▸ REQUIRED WORK:
Set down exactly the lines below, starting at the one that contains "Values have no" and ending at the one that contains "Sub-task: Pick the", with both of those lines included and nothing else.
Start of DATA PROVIDED
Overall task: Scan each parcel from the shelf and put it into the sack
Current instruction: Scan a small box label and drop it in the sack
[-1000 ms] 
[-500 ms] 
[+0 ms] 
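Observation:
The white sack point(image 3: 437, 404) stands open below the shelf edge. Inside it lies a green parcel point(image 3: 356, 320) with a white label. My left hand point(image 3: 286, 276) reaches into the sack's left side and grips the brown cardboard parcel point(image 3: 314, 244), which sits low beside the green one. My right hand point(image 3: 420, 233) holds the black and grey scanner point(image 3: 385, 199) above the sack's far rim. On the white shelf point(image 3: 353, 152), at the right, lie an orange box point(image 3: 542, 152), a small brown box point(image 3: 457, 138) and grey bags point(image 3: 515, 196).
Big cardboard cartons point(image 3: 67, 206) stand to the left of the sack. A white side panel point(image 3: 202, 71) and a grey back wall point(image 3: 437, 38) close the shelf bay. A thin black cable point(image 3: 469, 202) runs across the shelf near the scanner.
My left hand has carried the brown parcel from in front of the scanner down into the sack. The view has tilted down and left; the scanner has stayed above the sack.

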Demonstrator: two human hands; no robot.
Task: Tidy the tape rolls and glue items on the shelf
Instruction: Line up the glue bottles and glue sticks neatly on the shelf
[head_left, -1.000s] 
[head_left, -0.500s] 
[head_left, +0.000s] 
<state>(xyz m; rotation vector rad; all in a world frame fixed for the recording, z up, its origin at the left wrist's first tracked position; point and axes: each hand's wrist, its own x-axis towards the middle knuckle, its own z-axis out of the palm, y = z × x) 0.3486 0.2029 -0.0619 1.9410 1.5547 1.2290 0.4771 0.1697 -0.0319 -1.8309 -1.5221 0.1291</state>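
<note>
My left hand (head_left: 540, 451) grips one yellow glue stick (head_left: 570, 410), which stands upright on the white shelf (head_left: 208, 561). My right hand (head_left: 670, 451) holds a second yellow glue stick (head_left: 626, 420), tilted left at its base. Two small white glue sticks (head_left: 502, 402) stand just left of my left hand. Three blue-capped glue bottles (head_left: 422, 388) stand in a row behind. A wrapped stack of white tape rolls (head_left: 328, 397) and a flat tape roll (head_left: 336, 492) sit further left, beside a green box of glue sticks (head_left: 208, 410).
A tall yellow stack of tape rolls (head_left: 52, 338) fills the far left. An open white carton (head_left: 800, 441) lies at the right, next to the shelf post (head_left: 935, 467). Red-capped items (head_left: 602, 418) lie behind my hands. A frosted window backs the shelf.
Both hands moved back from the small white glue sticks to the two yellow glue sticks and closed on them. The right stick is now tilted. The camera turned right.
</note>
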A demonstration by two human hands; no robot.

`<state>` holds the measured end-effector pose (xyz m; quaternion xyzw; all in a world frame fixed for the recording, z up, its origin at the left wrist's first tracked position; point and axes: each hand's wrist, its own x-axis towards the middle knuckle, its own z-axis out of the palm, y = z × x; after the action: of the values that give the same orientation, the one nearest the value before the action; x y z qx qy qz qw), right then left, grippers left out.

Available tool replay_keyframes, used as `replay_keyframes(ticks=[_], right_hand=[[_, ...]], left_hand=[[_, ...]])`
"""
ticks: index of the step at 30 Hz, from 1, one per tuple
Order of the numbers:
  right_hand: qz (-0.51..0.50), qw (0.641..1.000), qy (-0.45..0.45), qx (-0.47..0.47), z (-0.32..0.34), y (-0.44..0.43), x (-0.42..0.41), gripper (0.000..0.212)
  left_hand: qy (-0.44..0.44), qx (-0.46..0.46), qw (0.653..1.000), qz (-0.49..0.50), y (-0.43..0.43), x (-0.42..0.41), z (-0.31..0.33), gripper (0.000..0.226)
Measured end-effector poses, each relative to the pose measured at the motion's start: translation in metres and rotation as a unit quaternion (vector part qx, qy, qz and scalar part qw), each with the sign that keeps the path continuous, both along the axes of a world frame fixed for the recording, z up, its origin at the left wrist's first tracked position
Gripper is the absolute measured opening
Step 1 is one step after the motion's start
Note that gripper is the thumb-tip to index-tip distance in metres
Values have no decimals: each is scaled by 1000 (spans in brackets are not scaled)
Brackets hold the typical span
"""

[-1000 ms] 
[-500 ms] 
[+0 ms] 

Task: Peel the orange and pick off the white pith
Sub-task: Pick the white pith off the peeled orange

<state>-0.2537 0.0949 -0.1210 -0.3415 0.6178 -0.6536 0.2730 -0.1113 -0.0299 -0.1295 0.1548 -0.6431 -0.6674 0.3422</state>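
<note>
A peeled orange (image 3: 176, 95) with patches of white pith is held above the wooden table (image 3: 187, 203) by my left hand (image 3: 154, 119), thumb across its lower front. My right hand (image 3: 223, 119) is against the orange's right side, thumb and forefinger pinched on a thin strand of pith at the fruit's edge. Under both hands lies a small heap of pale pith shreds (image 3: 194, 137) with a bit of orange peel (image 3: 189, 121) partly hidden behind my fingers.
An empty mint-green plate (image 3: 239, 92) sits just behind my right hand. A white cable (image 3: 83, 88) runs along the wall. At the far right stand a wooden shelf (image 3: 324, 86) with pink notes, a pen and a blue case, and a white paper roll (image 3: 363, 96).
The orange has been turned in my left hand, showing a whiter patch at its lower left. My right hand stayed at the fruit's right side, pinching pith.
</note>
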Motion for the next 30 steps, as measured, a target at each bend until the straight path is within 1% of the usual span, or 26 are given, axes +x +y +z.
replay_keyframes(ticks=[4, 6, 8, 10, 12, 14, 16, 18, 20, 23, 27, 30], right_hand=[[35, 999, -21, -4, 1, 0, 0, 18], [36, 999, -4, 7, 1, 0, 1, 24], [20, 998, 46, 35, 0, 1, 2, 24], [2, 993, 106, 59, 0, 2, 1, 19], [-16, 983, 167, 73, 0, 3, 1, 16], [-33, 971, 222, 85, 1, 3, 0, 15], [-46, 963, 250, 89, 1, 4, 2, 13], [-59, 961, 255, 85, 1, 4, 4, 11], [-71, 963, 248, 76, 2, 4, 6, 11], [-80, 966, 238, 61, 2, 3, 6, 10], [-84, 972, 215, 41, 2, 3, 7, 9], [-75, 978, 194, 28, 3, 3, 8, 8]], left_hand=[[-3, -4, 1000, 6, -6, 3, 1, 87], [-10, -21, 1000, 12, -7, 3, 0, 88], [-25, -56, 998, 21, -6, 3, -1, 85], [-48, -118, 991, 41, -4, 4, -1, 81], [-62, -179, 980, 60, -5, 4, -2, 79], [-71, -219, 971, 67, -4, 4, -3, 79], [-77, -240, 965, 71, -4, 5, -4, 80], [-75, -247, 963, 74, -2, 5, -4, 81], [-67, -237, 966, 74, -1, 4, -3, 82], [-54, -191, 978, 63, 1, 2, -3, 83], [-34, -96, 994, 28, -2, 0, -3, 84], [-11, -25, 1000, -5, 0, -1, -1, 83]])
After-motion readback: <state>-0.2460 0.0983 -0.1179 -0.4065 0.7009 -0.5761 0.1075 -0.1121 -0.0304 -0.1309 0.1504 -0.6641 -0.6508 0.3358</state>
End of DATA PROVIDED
▸ EXERCISE ANSWER:
Values have no decimals: each is scaled by 1000 (spans in brackets are not scaled)
Brackets hold the typical span
"""

[-1000 ms] 
[-500 ms] 
[+0 ms] 

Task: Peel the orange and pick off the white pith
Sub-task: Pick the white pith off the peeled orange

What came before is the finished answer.